3 Octobre 2017

Tunisie: «Likâa», une douce rencontre entre la musique et le public

La nuit du samedi a été animée par Hilal Ben Amor, Hatem Frikha, Malek Ellouze et la jeune voix Inès Chtourou, accompagnés d'une troupe de musiciens. Le palais s'est illuminé d'une lumière discrète, bien agencée pour accueillir un public nombreux venu assister au concert qui a pris son envol vers 20h30.

Le festival de «Layeli El Abdelliya» s'est imposé depuis sa session inaugurale en 2012 par ses spécificités ; prôner le cachet tarabi de la musique tunisienne et orientale. Cette année est en harmonie totale avec ce concept, souligne à La Presse la directrice du centre, Saima Samoud, et «à contre courant de la tendance d'occidentalisation, nous avons accordé la chance aux jeunes qui cherchent à pourvoir la musique classique d'une nouvelle vision pour s'exprimer».

Un public plutôt averti

Le festival se tient annuellement, et habituellement, au mois de Ramadan. Cette année, les dates ont été modifiées. Il se trouve que durant le mois saint, la profusion de manifestations proposées avait pour effet de priver les nuits d'une partie de son public. «Nous avons donc opté pour cette période, analyse Mme Samoud, qui succède à la rentrée et où les événements se font relativement rares».

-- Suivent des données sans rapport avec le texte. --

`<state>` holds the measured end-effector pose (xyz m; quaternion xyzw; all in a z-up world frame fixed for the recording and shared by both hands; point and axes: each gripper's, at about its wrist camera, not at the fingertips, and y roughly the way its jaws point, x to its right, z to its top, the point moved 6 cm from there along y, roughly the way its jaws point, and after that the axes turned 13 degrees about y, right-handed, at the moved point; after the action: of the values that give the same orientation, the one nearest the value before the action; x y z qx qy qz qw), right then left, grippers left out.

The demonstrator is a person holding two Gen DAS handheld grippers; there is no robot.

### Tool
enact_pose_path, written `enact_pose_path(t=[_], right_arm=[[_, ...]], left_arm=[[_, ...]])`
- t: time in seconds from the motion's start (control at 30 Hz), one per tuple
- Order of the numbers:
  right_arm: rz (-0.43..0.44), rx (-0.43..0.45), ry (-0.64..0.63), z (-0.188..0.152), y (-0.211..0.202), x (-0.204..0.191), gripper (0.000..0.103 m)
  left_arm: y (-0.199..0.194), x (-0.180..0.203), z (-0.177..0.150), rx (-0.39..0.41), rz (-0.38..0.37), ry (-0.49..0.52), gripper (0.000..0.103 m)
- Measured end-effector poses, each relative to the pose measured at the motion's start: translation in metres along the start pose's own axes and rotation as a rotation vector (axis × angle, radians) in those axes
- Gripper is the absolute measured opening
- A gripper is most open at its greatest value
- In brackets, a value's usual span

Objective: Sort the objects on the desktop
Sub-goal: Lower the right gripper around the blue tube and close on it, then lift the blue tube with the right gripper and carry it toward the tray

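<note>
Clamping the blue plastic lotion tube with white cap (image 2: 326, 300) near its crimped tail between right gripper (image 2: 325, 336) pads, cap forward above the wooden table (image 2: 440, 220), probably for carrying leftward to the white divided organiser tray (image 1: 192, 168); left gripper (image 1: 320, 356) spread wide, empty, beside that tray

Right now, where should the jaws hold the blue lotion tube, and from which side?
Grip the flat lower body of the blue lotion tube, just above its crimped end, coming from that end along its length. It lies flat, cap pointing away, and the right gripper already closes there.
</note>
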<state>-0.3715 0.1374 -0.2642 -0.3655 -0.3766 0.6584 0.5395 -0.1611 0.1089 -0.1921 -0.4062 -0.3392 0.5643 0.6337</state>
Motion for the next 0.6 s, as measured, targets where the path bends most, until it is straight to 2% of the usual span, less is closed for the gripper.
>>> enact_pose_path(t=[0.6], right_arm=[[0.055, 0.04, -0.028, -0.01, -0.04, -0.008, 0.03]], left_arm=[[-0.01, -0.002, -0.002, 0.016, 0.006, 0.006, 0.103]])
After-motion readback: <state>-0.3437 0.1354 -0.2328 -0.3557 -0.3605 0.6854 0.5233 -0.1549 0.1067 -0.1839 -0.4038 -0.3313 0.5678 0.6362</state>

Dans le cadre du Tarabi, les spectacles de cette session de 2017 répondent à deux exigences : accorder la primeur à la découverte de talents nouveaux, pas très connus du public, et consacrer la seconde partie, se déployant tout au long du deuxième week-end, aux artistes connus. «Nous avons dédié, insiste la directrice du centre, la seconde partie des Layali aux artistes confirmés». La clôture sera assurée par Adnène Chaouachi.

Au cours de ce troisième spectacle des nuits, des morceaux instrumentaux ont animé «Likâa». Dix en tout, dans lesquels la troupe aussi bien que Ines Chtourou avec sa voix forte et mélodieuse ont excellé et emballé un public plutôt averti, qui écoutait religieusement les morceaux égrenés un à un au fil de la soirée.

Des mouachahat ou encore des morceaux, composés par les musiciens de la troupe, et des chansons orientales, à l'instar de Ana Wahdi de Mohmed El Kassabji ont été chantés magistralement par Inès Chtourou.

Le concert «Likâa», qui s'était déjà produit au festival El Médina de Sfax, a encore fait ses preuves samedi dernier. Le temps clément au cours d'une nuit douce, où il ne faisait ni trop chaud ni trop froid, a conféré au spectacle qui se tenait à ciel ouvert une magie envoûtante.